How do sites like Huggingface or CivitAI do it? Lots of VC funding?
If the files are not going to be changing much, then what is typically done is to use a CDN service (e.g. Cloudflare, Akamai, Fastly). The idea is you have an "origin" which could be any old server which serves your files over HTTP (even a VPS running nginx). The CDN is configured to proxy requests to the origin, building up a cache of the files it serves. The CDN can serve files from cache on their own (very large) infrastructure.
See also What is a CDN?
To keep costs down and depending on how much you want to get your hands dirty, you could start investigating renting dedicated servers. Some hosting providers offer unmetered network connectivity. Here's something from OVH: https://www.ovhcloud.com/en/bare-metal/rise/rise-stor-1/
And hey, depending on how grassroots the project is, there's always bittorrent! ;)

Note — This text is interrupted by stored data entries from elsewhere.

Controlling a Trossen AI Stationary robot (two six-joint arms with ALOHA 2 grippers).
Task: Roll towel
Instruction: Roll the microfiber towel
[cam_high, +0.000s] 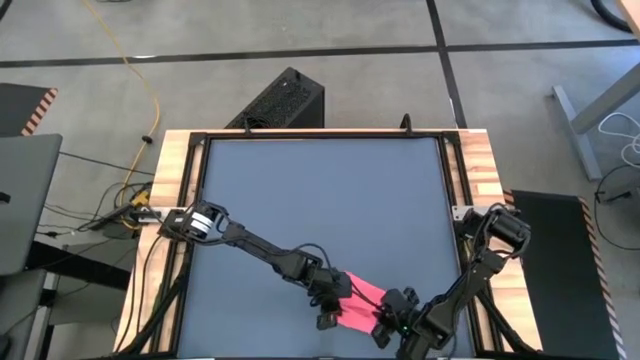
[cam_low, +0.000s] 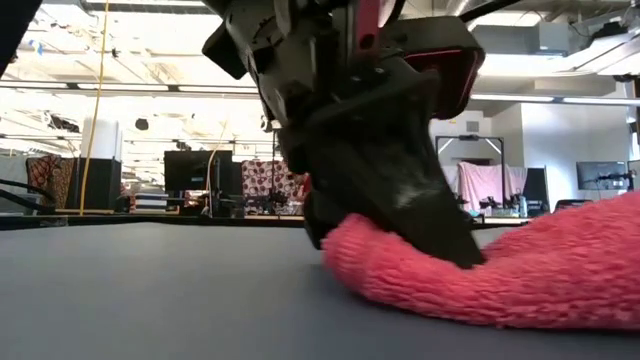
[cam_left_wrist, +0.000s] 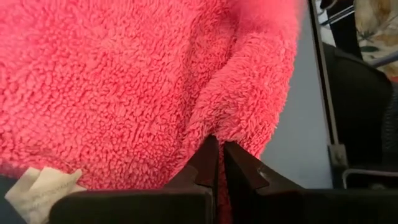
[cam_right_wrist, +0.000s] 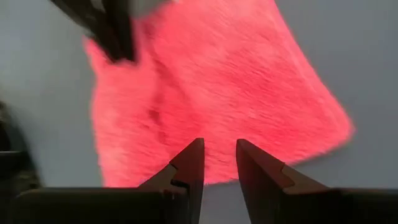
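Note:
The pink towel lies bunched on the dark grey tabletop, close to its near edge. A white label shows at one of its edges. My left gripper is at the towel's left end, shut on it, and shows in the low view as a dark mass coming down onto the cloth. My right gripper stands open just off the towel's near-right edge, with nothing between its fingers. My left gripper pinches a raised fold of the towel between its two fingers, at the towel's left end. The fingers come slanting down from above and from the table's left. The towel lies slack on the table around the hold.
The table's near edge runs right beside the towel and both grippers. Wooden side rails flank the tabletop, and a black box stands on the floor beyond the far edge. The far half of the tabletop is bare.

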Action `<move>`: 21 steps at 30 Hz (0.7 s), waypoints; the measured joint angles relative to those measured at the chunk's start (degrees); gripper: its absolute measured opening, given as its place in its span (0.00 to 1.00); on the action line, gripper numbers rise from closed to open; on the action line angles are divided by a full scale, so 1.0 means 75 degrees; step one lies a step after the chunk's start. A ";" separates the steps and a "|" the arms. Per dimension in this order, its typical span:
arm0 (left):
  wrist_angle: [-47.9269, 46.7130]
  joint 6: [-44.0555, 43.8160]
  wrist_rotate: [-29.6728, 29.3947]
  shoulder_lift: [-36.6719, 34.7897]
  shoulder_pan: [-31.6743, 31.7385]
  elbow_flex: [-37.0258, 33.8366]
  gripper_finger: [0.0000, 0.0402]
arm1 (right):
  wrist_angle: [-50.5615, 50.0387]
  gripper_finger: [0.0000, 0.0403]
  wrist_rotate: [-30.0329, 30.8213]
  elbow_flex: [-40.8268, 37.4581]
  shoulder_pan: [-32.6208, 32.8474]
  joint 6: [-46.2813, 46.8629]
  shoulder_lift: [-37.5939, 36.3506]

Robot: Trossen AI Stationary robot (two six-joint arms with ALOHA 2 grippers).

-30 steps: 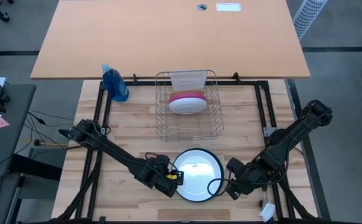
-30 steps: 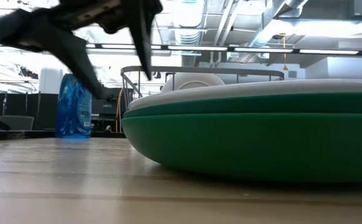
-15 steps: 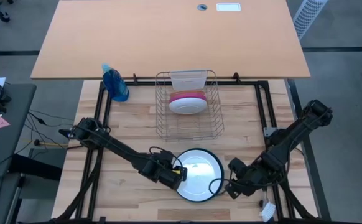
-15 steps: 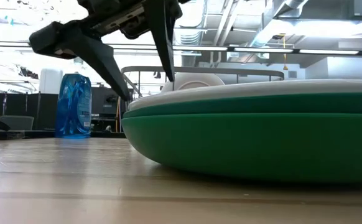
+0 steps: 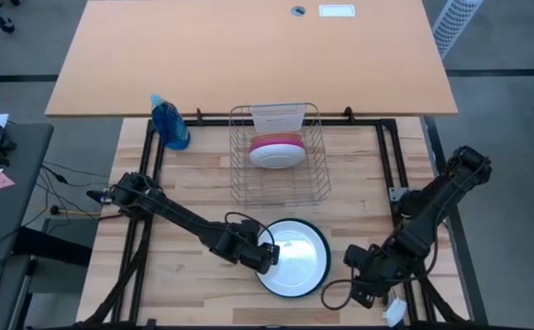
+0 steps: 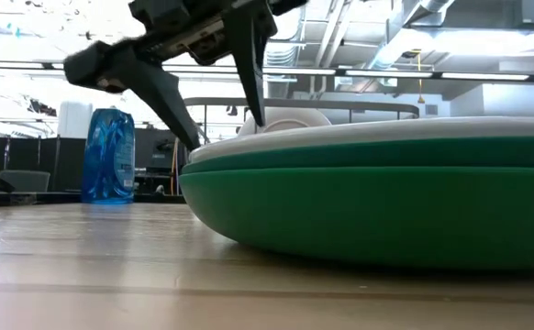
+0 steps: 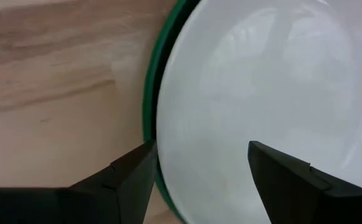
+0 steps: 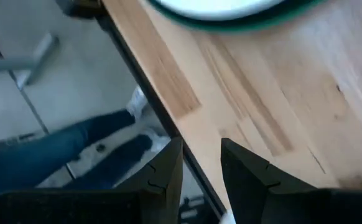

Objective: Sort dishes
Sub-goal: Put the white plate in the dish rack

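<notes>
left end effector [image 5: 269, 257] open | straddling white plate [image 5: 296, 257] rim | green plate [image 6: 377, 202] beneath

White plate [image 5: 294, 255] on dark green plate [image 6: 377, 206] (blue spray bottle [image 5: 170, 123] behind), light wood table [image 5: 194, 202]
</notes>
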 joint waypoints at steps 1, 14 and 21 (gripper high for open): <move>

Storj does it at 7 USD/TB. And there are providers that technically provide unlimited bandwidth, like Hetzner's dedicated servers; they still have some abuse limits, but even working within the limits should make it much cheaper. This means custom engineering though.
Probably. They might have gotten additional discounts off of the advertized price by talking with sales and committing to the service for a year or other ways.
Interesting, I'll have to have a look at doing something like that. If I remember correctly, the CivitAI devs are active on Discord, so maybe I could just ask them directly.
There's no harm in messaging the sales team directly. Whatever deals CivitAI got might not work for you, they might not even be legally allowed to mention specifics. But you can shop around and see what different providers will offer you.